In the first place, as regards the scope of the review task of the Board of Appeal of ECHA, the General Court noted at the outset that none of the provisions of Regulation No 1907/2006 or of Regulation No 771/2008 (2) expressly provide that, in the context of an action before it against a decision of the ECHA requesting further information in the evaluation of a substance, the Board of Appeal is to conduct a ‘de novo’ evaluation as envisaged by the applicant, that is to say an evaluation of the question whether, at the time when it rules on the action, in the light of all the relevant matters of law and fact, in particular scientific issues, a new decision with the same operative part as the decision before it may be lawfully adopted. By contrast, it follows from the provisions of those two regulations that, in the context of such an action, the Board of Appeal is to confine itself to examining whether the arguments put forward by the applicant are such as to demonstrate the existence of an error vitiating the contested decision. The General Court ruled that, because of the adversarial nature of the procedure before the Board of Appeal of ECHA, as provided for by the general procedural rules of Regulation No 771/2008, the subject of that procedure is determined by the pleas put forward by the applicant in the context of the action before that board and that this type of action may therefore only aim to examine whether the evidence submitted by the applicant is capable of demonstrating that the decision contested before it is vitiated by error.

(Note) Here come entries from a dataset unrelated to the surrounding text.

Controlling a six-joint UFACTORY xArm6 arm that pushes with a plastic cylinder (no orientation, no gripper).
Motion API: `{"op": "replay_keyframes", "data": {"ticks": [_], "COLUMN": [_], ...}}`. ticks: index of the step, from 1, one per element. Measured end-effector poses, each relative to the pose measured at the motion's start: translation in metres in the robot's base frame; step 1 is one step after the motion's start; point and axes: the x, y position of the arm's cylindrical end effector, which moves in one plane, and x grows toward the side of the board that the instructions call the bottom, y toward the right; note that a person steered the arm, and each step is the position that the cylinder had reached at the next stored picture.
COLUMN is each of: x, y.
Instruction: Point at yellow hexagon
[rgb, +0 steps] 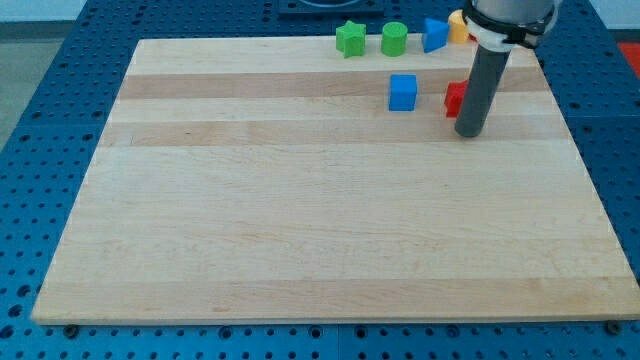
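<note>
The yellow block (457, 25), its shape mostly hidden behind the arm, sits at the top right of the wooden board (320, 220). My tip (470, 132) rests on the board well below it, just right of a red block (455, 98) that the rod partly covers. A blue cube (402, 92) lies left of the red block. A blue block (433, 34), a green cylinder (394, 39) and a green star (350, 39) line the top edge left of the yellow block.
The board lies on a blue perforated table (40, 120). The arm's grey body (510, 20) hangs over the board's top right corner.
</note>
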Motion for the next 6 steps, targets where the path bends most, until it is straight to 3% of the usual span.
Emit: {"op": "replay_keyframes", "data": {"ticks": [1, 2, 3, 4, 6], "x": [0.014, -0.014, -0.094, -0.137, -0.129], "y": [0.014, 0.064, 0.079, 0.077, 0.064]}}
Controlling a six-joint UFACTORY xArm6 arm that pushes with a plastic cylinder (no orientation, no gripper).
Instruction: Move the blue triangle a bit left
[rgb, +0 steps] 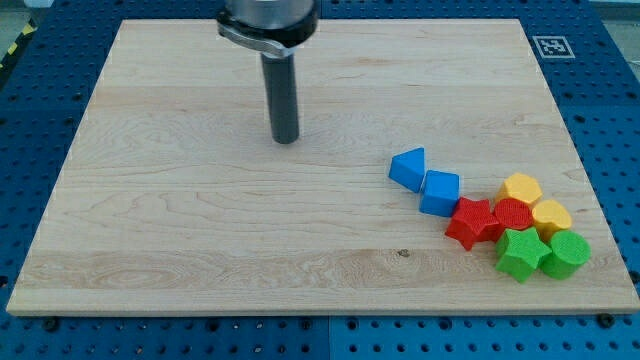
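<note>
**Inspector:** Blue triangle lies on the wooden board, right of centre, at the left end of a cluster of blocks. Its near neighbour, a blue cube-like block, sits touching or just beside it on the lower right.

**Assistant:** Orientation?

**Inspector:** One corner appears to point to the view's top right; the long axis seems to run from upper right to lower left, though the shape is small and I hold that loosely.

**Assistant:** And the tool?

**Inspector:** My tip stands well apart, up and to the left of the triangle. There is no pincer on this rig, only a rod, so nothing opens or closes.

**Assistant:** Why does that placement matter?

**Inspector:** In my judgement the tip is on the wrong side. A leftward push calls for contact from the triangle's right face, where the crowded blue block leaves little room.
</note>
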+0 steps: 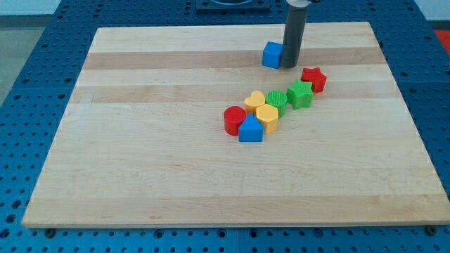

Moreover, the Court noted that it is clear from the scheme of Regulation No 1907/2006 that the rules of procedure which apply to ECHA where it adopts a decision at first instance are not intended to apply directly to the Board of Appeal. The Court therefore considered that the Board of Appeal was not required to carry out a new evaluation comparable to that carried out by ECHA at first instance. In particular, the Court considered that it is not for the Board of Appeal to repeat the scientific examination conducted in the initial ECHA decision, as, first, that examination, to be carried out in accordance with the precautionary principle, must be entrusted only to scientific experts and, second, there is no provision in Regulation No 1907/2006 or Regulation No 771/2008 providing for such a new scientific evaluation in the context of appeal proceedings before the Board of Appeal.
In the second place, as regards the intensity of the review by the Board of Appeal of ECHA, the Court ruled that, unlike the review of the EU courts, the review carried out by the Board of Appeal of assessments of highly complex scientific facts in an ECHA decision is not limited to verifying the existence of manifest errors. Having regard to the respective legal and scientific qualifications of the members of the Board of Appeal of ECHA, the board has the necessary expertise to allow it to carry out this type of assessment itself. Therefore, it is in reliance on the legal and scientific competences of its members, that that board must examine whether the arguments put forward by the applicant are capable of demonstrating that the considerations on which that decision is based are vitiated by error.